# Training Tiny YOLO on VisDrone Dataset

This notebook walks through the complete process of training a YOLOv8-nano (tiny) model on the VisDrone dataset for drone-based object detection.

## About VisDrone Dataset
VisDrone is a large-scale benchmark dataset for drone-based computer vision tasks, containing:
- 10 object categories (pedestrian, person, car, van, bus, truck, motor, bicycle, awning-tricycle, tricycle)
- Images captured from various drones at different heights and angles
- Challenging scenarios with small objects, occlusion, and crowded scenes

## Step 1: Environment Setup

First, we'll install the Ultralytics library which provides the YOLOv8 implementation. We'll also import necessary libraries for data handling and visualization.

In [None]:
# Install required packages
!pip install ultralytics
!pip install roboflow  # Optional: if downloading from Roboflow

# Import libraries
from ultralytics import YOLO
import torch
import cv2
import matplotlib.pyplot as plt
import os
from pathlib import Path

print(f"PyTorch version: {torch.__version__}")
print(f"CUDA available: {torch.cuda.is_available()}")
if torch.cuda.is_available():
    print(f"CUDA device: {torch.cuda.get_device_name(0)}")

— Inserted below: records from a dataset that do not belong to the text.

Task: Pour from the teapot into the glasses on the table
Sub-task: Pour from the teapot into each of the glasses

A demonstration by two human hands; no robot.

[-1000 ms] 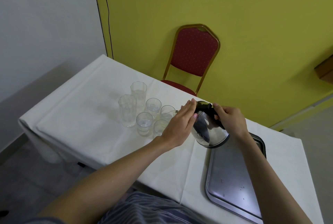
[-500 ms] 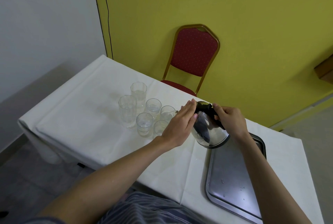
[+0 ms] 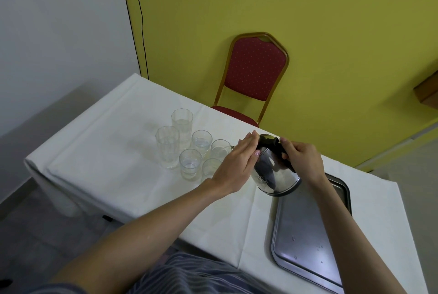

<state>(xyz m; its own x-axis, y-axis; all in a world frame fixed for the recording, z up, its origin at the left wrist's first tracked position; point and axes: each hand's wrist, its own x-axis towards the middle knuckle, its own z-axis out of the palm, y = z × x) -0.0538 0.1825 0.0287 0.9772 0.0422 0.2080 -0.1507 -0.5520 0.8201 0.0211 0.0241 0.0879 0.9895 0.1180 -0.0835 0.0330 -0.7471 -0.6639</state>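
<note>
A yellow wall meets a white wall at a corner, and in front of them stands a table under a white tablecloth, seen from the head camera looking down. A red padded chair with a gold frame stands against the yellow wall, just behind the table's far edge. The steel teapot is the middle of the scene: it is held above the cloth, tilted with its spout toward the glasses. The right hand is wrapped around the black handle on the teapot's top and right side, fingers curled closed on it. The left hand lies flat against the teapot's left flank, fingers straight and together, pressing the metal rather than clasping it. Left of the teapot stand six clear glasses in a tight cluster: two tall glasses farthest from it and four short glasses nearer. One short glass sits right under the spout tip, and another is partly hidden behind the left hand. Whether liquid is running from the spout cannot be told. Just below and to the right of the teapot a grey metal tray lies on the cloth, dotted with a few water drops. Striped fabric of the person's clothing fills the bottom edge.
</note>
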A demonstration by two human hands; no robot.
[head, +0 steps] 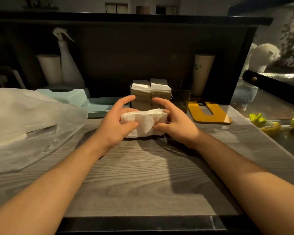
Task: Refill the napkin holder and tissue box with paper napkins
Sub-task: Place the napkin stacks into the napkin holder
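There is one view only, from a camera worn on the person's head, so nothing is shared with a second view. It looks forward and tilted down over a grey wood-grain counter [143, 175], with both forearms reaching in from the bottom corners toward the middle. The wide lens bends the edges (the dark shelf [126, 17] along the top bows noticeably). It sits close: the left hand [115, 122] and right hand [176, 121] meet near the centre of the frame, and the counter's near edge runs along the bottom.
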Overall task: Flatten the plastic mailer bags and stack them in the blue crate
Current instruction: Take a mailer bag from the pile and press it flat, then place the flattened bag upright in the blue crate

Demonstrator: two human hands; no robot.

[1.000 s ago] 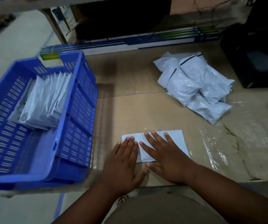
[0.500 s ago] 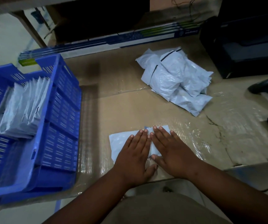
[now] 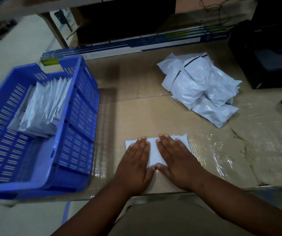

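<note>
**Flatten step in progress, one mailer under both palms**

Left to right across the desk (image 3: pixel 153 113):

- Blue crate (image 3: pixel 85 106) sat at the left edge, overhanging the front left corner. Slotted rigid plastic walls. Inside, the flattened mailers (image 3: pixel 41 108) leaned in a row against the far right wall, thin and crisp-edged.
- Left hand (image 3: pixel 133 166) lay flat on the mailer being pressed (image 3: pixel 153 150), fingers straight and together, gripping nothing.
- Right hand (image 3: pixel 177 160) was flat beside it, fingers straight and slightly fanned, thumbs nearly touching. That mailer was near the front edge, mid-desk: pale grey-white, rectangular, nearly flat already.
- Unflattened pile (image 3: pixel 203 89) sat toward the back right: puffy, crinkled glossy film, some with dark seal strips.

Desk surface was cardboard under wrinkled clear tape.

Judgement: the air was mostly out. The next move likely needs a pinch on one edge, then a carry left into the crate. The film looks slippery, so it could spring back.
</note>
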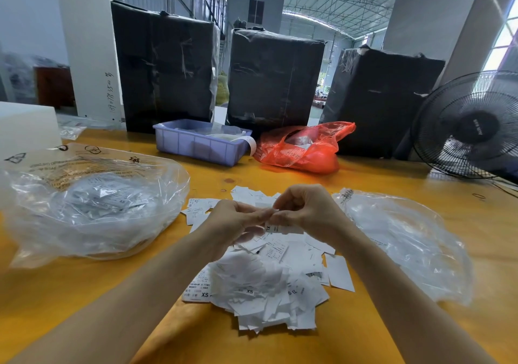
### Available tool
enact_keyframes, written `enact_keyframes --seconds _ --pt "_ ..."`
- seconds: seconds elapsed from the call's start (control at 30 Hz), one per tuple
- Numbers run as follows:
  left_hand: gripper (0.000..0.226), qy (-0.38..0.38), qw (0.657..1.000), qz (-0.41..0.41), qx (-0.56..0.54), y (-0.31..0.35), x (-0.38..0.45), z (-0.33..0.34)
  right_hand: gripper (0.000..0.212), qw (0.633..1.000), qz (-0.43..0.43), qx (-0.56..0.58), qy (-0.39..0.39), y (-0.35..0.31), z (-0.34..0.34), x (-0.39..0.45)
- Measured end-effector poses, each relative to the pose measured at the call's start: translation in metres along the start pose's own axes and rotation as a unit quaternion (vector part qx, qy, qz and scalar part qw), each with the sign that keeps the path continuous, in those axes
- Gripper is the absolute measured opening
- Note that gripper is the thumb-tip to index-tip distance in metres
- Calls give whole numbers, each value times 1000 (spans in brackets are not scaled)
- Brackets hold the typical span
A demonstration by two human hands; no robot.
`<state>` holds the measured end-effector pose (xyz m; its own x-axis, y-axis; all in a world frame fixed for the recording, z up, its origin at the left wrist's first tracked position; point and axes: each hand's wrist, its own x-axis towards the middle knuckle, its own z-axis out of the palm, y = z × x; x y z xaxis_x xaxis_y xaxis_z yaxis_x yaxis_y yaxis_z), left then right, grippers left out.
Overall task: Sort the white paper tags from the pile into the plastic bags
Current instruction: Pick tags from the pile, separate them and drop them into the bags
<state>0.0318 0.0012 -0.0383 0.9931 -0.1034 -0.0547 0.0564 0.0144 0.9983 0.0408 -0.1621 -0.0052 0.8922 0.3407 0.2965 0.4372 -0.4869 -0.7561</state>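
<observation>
Above the pile (263, 276) at the surface's near edge, both hands pinch one XL tag (281, 228) (long axis left-right); the right hand (305, 209) sits nearer the right bag (406, 240).

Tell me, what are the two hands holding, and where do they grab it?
A white paper tag marked XL. The left hand and right hand pinch it by its upper edge with their fingertips, above the pile.

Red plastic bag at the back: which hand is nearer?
Right. The right hand sits almost straight in front of the red plastic bag. The left hand is further to the left, meeting the right over the tag pile. Neither touches the bag.
</observation>
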Motion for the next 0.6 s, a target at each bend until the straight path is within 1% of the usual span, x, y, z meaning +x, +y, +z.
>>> enact_keyframes --seconds 0.2,0.3,0.4,0.47,0.6 --pt "27 -3 1000 -16 -27 -1 0 0 17 1000 -14 -19 0 2 3 0" --pt "19 2 999 -21 -36 -1 1 0 13 998 -33 -50 35 4 1 2" --pt "16 3 999 -26 -39 -1 1 0 16 995 -47 -47 80 5 -3 3" --pt "15 0 999 -32 -33 -1 0 1 17 992 -59 -49 96 5 -3 4" --pt "14 -11 999 -34 -19 0 -2 1 12 987 -93 -77 110 5 -2 4"
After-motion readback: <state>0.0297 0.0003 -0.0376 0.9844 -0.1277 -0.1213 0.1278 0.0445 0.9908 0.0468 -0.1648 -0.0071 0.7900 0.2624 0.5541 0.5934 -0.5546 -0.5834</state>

## Step 2: Download and Prepare VisDrone Dataset

The VisDrone dataset needs to be in YOLO format:
- Images in one folder
- Labels in another folder (one .txt file per image)
- Each label line: `class_id center_x center_y width height` (normalized 0-1)

You can download VisDrone from:
- Official site: http://aiskyeye.com/
- Roboflow Universe (already in YOLO format)
- Kaggle

In [None]:
# Option 1: Download from Roboflow (pre-formatted for YOLO)
# You'll need to create a free account at roboflow.com and get your API key

# from roboflow import Roboflow
# rf = Roboflow(api_key="YOUR_API_KEY")
# project = rf.workspace("visdrone").project("visdrone-2019")
# dataset = project.version(1).download("yolov8")

# Option 2: Manual download
# Download from http://aiskyeye.com/ and convert to YOLO format
# Place in the following structure:
# VisDrone/
#   ├── train/
#   │   ├── images/
#   │   └── labels/
#   ├── val/
#   │   ├── images/
#   │   └── labels/
#   └── data.yaml

# Define dataset path
dataset_path = Path('./VisDrone')
print(f"Dataset path: {dataset_path.absolute()}")

: 

## Step 3: Create Dataset Configuration File

YOLO requires a `data.yaml` file that specifies:
- Path to training and validation images
- Number of classes
- Class names

In [None]:
# Create data.yaml for VisDrone dataset
data_yaml_content = """# VisDrone Dataset Configuration
path: ./VisDrone  # dataset root dir
train: train/images  # train images (relative to 'path')
val: val/images  # val images (relative to 'path')

# Classes
nc: 10  # number of classes
names:
  0: pedestrian
  1: people
  2: bicycle
  3: car
  4: van
  5: truck
  6: tricycle
  7: awning-tricycle
  8: bus
  9: motor
"""

# Write to file
with open('visdrone.yaml', 'w') as f:
    f.write(data_yaml_content)
    
print("Created visdrone.yaml configuration file")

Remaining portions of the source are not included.